- What to do -
Whenever a line contains "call", include it in the count; reply with the number of such lines in the data and nothing else.

- Recorded information -
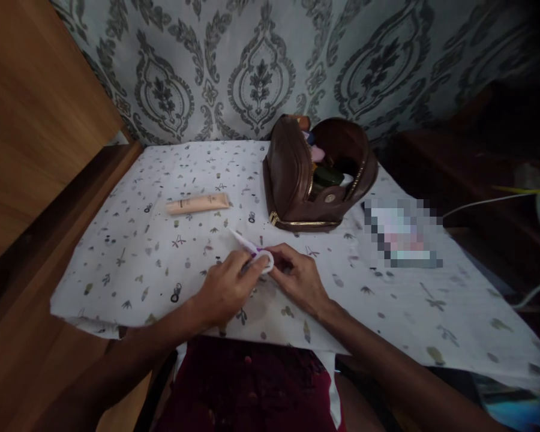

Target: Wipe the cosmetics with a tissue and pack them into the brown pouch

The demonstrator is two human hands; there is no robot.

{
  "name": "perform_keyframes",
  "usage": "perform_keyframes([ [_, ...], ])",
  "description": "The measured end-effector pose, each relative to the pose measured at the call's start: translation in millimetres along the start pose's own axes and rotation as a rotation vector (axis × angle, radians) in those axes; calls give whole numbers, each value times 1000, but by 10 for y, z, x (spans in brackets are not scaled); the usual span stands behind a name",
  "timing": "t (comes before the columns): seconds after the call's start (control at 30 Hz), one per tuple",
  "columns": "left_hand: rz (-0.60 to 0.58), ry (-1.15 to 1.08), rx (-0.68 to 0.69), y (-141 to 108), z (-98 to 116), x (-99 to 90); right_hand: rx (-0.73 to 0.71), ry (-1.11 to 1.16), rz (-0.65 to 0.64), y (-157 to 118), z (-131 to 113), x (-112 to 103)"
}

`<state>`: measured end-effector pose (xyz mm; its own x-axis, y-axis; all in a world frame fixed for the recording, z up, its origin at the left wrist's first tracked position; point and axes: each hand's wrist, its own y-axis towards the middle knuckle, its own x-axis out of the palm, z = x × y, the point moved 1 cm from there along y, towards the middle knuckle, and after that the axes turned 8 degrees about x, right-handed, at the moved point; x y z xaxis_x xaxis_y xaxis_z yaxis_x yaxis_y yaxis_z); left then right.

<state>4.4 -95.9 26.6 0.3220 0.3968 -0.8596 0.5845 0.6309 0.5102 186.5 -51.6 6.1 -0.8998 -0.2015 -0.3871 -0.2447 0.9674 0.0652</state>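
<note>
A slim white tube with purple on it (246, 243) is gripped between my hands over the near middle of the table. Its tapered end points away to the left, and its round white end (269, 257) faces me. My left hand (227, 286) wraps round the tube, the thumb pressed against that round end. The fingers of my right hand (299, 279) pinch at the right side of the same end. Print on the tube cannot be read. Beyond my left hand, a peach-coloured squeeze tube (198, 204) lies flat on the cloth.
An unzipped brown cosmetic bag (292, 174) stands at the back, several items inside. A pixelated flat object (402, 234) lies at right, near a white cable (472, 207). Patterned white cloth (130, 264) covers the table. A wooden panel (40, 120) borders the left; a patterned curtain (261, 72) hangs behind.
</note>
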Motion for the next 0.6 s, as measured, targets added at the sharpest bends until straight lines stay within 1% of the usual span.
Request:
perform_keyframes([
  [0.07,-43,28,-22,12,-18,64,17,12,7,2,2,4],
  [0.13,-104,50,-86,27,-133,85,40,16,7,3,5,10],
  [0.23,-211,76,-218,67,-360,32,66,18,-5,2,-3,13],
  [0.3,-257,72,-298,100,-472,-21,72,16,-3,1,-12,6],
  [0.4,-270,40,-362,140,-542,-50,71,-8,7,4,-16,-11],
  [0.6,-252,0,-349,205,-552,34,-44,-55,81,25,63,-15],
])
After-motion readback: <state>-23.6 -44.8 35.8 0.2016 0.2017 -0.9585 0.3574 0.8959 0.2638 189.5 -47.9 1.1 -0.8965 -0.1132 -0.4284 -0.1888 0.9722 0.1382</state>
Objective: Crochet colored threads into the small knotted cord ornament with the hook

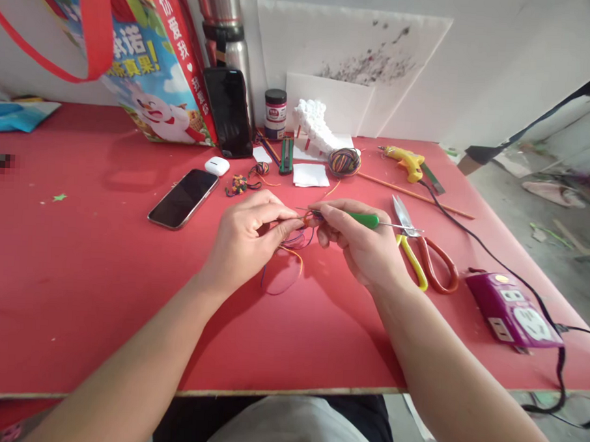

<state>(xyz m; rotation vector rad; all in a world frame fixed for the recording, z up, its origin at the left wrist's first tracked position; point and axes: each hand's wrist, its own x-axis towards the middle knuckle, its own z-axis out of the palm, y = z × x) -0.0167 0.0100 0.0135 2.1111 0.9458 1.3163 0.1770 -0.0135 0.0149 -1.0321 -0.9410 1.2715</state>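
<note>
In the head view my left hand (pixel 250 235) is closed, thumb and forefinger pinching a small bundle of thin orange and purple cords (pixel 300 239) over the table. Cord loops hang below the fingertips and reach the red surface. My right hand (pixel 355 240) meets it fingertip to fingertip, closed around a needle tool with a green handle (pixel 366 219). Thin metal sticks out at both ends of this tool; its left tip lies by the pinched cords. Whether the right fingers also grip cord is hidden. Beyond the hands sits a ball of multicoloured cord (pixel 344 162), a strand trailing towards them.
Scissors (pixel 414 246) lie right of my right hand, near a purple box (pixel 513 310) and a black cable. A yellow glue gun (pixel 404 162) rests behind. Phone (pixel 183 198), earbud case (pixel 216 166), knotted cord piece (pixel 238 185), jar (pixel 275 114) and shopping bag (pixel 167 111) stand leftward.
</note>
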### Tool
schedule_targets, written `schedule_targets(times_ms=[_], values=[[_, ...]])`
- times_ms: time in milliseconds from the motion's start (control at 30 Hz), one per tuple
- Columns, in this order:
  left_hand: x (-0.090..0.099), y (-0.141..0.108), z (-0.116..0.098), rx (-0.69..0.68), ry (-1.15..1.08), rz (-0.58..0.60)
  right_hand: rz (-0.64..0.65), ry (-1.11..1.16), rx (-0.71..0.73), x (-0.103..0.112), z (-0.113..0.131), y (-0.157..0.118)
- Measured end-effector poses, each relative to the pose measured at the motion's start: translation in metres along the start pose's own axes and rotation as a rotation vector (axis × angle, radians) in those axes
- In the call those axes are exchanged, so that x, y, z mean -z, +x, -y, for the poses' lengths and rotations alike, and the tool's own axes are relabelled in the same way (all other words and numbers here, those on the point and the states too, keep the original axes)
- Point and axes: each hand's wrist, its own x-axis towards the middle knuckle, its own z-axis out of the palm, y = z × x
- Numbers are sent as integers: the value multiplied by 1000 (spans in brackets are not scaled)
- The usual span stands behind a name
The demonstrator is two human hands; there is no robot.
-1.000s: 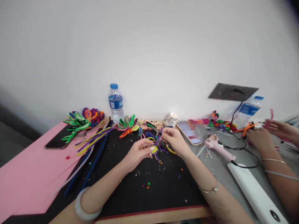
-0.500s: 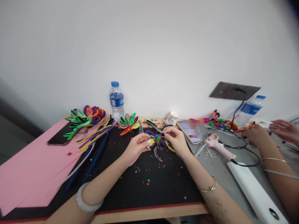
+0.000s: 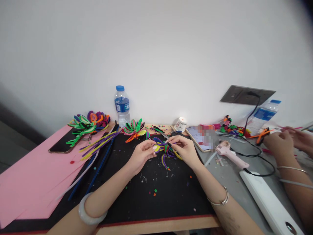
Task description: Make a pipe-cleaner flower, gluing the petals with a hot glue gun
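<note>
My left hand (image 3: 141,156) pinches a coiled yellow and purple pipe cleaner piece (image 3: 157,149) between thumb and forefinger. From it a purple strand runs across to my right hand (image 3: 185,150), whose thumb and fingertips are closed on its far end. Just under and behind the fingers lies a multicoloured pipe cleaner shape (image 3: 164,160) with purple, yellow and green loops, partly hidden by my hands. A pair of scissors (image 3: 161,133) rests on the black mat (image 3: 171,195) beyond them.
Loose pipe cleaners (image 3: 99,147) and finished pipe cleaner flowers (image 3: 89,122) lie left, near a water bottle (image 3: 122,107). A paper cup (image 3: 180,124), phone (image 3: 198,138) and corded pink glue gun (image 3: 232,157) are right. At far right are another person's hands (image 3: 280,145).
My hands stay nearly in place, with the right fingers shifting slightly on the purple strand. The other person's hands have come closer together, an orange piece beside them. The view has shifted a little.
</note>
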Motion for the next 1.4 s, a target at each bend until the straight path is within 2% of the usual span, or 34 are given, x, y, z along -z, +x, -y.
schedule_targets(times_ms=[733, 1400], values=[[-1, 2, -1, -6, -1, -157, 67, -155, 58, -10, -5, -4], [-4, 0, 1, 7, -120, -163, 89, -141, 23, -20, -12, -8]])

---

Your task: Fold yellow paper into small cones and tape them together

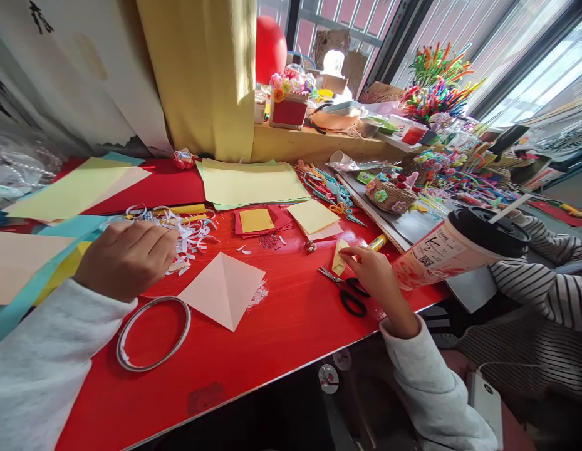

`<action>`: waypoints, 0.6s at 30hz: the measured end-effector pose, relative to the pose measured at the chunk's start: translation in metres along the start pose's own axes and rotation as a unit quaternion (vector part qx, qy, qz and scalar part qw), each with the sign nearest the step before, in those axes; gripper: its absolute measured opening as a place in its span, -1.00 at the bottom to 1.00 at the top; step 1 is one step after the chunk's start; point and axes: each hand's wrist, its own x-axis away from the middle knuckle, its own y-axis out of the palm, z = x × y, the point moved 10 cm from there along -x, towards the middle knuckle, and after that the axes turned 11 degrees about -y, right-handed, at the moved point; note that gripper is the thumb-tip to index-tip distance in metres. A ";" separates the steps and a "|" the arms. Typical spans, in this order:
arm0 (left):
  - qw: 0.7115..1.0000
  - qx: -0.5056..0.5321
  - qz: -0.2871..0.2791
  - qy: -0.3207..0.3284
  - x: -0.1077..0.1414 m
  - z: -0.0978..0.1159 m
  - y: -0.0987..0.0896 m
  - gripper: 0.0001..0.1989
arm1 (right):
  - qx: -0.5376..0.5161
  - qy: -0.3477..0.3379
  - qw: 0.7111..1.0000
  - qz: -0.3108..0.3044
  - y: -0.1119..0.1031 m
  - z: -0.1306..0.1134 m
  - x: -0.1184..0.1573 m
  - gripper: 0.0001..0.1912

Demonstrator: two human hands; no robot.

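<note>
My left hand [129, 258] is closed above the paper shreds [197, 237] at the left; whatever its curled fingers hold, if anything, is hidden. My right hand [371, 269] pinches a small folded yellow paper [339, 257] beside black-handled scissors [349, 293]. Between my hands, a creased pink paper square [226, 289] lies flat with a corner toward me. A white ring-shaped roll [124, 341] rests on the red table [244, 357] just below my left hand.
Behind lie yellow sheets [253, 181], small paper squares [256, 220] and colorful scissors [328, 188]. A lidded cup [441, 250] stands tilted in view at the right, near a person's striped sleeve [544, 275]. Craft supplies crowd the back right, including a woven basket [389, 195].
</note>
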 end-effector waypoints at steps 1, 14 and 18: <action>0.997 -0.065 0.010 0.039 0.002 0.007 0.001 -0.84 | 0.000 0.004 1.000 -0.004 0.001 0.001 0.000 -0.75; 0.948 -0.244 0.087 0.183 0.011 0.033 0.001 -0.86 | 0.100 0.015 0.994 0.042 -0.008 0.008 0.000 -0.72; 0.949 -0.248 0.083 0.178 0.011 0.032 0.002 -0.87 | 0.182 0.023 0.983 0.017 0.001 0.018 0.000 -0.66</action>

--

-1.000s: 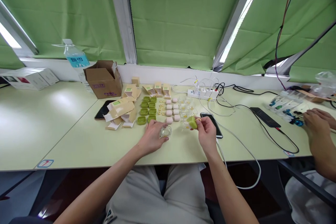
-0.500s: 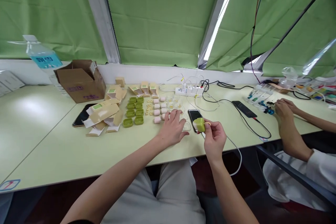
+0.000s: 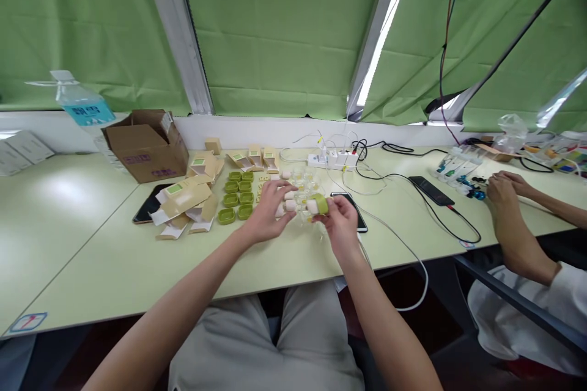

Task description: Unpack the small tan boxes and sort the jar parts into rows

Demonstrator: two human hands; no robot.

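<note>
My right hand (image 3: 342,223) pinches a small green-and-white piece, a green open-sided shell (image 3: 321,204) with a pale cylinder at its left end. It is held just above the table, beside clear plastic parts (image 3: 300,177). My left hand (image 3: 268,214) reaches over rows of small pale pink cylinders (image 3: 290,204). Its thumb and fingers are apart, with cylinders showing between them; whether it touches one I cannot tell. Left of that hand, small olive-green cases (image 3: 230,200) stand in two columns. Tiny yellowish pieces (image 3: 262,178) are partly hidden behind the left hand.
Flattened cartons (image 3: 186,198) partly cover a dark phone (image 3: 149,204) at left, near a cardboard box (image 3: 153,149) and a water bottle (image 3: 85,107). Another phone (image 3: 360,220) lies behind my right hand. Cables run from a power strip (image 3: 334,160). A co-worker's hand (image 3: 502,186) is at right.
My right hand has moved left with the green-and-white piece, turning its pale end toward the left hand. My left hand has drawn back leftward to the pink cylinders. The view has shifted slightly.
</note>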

- Answer area -
3